Dengan demikian, orang tua menjadi sekolah pertama dan utama bagi anak-anak mereka.

U – Ungkapan Doa Setiap Waktu

Doa adalah senjata seorang mukmin, dan bagi orang tua, doa adalah bentuk cinta paling tulus kepada anak. Ustadz Angga mengingatkan bahwa doa orang tua mudah dikabulkan Allah.
دُعَاءُ الوَالِدَيْنِ مُسْتَجَابٌ” – Doa orang tua itu mustajab.
Beliau menganjurkan agar orang tua selalu menghadiahkan doa di setiap kesempatan: setelah shalat, sebelum tidur, saat melihat anak tertawa, maupun ketika mereka menghadapi kesulitan. Doa menjadi cahaya penjaga masa depan anak.


Tausiyah tersebut disampaikan dengan penuh kelembutan dan kedalaman makna, membuat para hadirin terlihat antusias dan menyimak dengan khusyuk. Banyak orang tua yang hadir merasa mendapatkan pencerahan baru tentang bagaimana membangun keluarga yang penuh berkah dan menyiapkan lingkungan pendidikan terbaik bagi anak-anak mereka.

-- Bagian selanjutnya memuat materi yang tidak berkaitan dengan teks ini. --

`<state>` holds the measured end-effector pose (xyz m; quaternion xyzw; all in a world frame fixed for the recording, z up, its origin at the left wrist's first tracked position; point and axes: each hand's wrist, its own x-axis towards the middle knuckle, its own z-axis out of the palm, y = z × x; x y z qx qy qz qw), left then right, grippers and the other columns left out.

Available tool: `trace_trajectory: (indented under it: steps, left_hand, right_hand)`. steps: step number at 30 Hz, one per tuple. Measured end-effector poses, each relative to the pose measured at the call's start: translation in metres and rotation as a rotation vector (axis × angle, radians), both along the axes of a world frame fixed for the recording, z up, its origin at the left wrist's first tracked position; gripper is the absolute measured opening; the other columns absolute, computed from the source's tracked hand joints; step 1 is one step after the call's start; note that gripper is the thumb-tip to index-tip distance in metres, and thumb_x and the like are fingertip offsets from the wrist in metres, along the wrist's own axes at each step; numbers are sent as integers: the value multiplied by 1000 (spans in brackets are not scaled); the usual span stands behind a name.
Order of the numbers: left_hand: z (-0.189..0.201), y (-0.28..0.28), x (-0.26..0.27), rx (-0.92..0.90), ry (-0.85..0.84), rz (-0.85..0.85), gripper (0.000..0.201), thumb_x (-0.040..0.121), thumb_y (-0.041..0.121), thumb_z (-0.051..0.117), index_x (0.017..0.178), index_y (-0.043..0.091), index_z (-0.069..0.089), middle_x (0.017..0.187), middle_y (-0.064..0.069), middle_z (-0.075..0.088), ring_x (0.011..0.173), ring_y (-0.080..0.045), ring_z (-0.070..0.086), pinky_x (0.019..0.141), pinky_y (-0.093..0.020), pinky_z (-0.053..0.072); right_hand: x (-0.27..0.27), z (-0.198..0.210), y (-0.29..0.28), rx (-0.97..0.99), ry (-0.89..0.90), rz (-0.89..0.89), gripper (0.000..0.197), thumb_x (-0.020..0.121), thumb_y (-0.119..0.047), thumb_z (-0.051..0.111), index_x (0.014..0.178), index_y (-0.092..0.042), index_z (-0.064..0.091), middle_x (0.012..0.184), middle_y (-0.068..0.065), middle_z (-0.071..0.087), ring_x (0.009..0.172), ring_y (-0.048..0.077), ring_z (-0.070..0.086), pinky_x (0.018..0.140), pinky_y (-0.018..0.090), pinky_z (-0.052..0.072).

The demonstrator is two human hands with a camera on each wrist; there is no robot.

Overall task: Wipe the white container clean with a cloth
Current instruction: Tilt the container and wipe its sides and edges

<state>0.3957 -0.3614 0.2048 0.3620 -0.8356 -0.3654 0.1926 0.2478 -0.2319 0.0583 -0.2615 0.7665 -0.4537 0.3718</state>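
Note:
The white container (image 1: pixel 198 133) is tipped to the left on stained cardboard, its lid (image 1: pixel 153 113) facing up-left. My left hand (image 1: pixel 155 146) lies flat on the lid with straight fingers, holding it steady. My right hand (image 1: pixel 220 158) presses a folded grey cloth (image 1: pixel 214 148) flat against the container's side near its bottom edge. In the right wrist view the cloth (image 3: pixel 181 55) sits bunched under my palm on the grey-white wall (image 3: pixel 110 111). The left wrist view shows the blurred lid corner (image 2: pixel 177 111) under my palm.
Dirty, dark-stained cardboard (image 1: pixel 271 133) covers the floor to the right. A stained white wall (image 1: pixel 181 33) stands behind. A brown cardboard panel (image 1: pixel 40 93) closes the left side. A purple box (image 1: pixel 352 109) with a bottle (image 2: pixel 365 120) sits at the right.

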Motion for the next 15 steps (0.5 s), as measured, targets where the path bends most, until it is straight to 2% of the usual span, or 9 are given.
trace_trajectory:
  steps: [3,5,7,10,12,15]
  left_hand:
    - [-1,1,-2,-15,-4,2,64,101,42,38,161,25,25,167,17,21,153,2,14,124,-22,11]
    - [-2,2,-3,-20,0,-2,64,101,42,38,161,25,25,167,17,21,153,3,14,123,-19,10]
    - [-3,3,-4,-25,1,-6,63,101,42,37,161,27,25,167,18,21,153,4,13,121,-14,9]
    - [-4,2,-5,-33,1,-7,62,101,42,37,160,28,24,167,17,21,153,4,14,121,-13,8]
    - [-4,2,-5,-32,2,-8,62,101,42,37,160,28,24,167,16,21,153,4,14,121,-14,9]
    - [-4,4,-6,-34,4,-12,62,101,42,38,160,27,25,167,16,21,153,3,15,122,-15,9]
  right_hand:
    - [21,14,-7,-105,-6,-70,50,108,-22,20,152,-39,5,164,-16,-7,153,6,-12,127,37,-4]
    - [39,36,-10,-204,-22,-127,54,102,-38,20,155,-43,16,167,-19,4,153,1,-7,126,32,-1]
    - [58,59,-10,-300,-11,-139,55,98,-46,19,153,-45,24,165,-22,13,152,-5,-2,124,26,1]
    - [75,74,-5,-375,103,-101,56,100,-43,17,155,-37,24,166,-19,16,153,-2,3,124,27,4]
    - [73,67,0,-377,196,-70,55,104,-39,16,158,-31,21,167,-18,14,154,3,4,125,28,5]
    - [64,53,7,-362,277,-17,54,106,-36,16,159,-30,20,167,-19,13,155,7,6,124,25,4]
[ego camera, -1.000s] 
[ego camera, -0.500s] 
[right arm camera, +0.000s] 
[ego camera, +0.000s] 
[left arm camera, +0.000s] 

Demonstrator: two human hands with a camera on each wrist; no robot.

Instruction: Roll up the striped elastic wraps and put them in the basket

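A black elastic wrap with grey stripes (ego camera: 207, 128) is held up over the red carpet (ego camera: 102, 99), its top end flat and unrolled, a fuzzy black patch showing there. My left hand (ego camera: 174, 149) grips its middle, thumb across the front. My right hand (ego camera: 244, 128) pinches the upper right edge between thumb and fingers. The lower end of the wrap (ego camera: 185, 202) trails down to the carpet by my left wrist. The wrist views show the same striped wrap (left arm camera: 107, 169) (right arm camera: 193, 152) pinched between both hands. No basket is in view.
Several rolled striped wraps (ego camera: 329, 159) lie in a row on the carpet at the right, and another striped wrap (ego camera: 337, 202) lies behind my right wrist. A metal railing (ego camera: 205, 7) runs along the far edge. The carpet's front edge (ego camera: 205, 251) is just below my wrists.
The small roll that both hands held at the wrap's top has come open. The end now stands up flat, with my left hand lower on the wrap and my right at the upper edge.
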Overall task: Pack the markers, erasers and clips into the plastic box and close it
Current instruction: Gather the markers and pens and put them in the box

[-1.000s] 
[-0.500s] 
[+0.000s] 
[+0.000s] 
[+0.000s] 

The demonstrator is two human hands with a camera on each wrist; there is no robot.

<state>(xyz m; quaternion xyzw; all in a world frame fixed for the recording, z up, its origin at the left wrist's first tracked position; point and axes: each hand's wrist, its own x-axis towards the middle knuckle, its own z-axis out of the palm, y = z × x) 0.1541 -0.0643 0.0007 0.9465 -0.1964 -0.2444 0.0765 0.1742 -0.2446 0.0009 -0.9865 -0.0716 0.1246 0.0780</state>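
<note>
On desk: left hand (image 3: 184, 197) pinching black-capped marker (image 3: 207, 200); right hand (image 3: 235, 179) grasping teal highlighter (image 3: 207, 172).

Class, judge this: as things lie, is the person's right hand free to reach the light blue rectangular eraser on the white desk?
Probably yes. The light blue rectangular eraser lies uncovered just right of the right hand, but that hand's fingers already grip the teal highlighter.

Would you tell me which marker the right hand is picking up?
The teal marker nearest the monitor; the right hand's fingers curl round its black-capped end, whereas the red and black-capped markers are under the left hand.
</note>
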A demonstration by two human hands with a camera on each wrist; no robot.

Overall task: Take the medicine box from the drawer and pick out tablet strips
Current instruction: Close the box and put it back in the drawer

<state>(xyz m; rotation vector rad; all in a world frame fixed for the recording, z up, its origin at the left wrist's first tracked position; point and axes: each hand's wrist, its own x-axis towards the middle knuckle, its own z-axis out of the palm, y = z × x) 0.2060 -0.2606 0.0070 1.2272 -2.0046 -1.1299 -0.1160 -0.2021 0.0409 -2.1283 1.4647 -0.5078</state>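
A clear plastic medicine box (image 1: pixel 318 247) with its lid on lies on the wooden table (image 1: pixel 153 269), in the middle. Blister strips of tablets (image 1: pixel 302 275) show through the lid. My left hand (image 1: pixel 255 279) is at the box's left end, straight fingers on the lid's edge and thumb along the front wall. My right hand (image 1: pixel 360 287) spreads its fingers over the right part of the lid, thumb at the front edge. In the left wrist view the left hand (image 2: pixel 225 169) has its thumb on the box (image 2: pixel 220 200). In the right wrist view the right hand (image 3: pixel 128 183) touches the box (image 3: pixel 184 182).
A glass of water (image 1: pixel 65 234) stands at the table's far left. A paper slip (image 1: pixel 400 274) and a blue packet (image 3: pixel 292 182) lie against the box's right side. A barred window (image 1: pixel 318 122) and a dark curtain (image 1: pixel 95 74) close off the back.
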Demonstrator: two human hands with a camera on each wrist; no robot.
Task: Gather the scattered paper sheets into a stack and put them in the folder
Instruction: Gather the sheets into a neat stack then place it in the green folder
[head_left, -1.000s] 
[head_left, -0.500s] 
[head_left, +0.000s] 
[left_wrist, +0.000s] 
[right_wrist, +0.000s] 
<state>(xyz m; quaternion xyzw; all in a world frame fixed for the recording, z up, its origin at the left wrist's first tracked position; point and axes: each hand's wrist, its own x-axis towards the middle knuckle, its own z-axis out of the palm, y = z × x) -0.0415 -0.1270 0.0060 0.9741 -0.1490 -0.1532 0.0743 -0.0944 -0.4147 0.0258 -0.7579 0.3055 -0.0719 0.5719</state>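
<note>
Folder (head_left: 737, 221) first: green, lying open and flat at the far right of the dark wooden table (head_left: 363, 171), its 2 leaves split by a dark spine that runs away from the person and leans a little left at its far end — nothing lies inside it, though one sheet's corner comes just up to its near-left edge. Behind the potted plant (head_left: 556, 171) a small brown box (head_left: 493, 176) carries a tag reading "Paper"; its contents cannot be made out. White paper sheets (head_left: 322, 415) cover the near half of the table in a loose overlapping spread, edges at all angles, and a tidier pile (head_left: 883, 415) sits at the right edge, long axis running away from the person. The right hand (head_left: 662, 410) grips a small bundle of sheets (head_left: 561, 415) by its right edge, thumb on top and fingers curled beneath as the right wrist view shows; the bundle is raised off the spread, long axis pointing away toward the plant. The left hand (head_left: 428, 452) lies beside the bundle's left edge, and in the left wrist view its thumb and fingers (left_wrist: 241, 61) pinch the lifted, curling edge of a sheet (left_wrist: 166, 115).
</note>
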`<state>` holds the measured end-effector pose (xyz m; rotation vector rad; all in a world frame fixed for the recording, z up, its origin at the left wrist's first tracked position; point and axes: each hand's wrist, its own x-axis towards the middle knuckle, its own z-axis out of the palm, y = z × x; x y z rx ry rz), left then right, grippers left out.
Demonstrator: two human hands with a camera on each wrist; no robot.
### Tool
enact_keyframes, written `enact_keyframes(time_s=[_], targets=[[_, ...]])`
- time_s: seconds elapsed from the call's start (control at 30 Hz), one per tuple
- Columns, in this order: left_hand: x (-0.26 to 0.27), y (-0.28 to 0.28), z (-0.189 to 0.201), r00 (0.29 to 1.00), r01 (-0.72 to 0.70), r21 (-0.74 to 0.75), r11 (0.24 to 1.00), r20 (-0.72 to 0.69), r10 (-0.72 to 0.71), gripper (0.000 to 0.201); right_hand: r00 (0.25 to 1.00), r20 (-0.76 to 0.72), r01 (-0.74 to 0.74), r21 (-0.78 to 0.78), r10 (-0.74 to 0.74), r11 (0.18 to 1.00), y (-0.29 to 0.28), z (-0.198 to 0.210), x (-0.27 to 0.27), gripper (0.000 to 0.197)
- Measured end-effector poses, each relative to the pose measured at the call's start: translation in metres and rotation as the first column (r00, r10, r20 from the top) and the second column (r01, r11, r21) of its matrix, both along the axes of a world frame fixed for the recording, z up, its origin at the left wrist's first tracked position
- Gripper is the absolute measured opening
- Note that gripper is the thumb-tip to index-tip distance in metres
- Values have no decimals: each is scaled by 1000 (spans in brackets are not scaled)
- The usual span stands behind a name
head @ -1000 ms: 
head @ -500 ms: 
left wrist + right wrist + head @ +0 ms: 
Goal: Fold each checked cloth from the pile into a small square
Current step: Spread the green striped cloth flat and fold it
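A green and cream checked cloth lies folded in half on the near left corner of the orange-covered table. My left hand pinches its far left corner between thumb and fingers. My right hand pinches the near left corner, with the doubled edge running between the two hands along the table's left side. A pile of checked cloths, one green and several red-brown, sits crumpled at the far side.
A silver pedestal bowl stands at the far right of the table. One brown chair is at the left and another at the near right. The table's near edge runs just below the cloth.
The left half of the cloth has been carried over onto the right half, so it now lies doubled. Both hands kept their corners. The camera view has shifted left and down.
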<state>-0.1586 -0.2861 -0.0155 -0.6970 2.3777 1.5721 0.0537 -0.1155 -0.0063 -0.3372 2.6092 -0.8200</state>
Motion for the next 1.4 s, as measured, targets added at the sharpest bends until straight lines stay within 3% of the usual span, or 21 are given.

Acara tasyakuran kemudian dilanjutkan dengan doa bersama untuk Ananda Abdul Azam Fadhilatul Ula. Para hadirin mendoakan agar ia tumbuh menjadi anak yang saleh, sehat, cerdas, dan berbakti kepada kedua orang tuanya. Semoga ia menjadi generasi Qur’ani yang membawa manfaat bagi bangsa, agama, dan masyarakat.

Keluarga Bima Abdul Wahid dan Saskia Nurpadilah menyampaikan rasa syukur dan terima kasih kepada seluruh tamu yang telah berkenan hadir, serta berharap keberkahan aqiqah ini menjadi awal perjalanan hidup yang dipenuhi rahmat dan perlindungan Allah SWT bagi putra tercinta mereka.

Dengan penuh harap, acara tasyakuran tersebut menjadi momentum sakral yang menyatukan doa, kebersamaan, serta komitmen keluarga dalam membimbing anak menuju jalan kebaikan. Semoga Ananda Abdul Azam Fadhilatul Ula tumbuh sebagai generasi masa depan yang berakhlak mulia, penuh cinta ilmu, dan membawa keberkahan bagi banyak orang.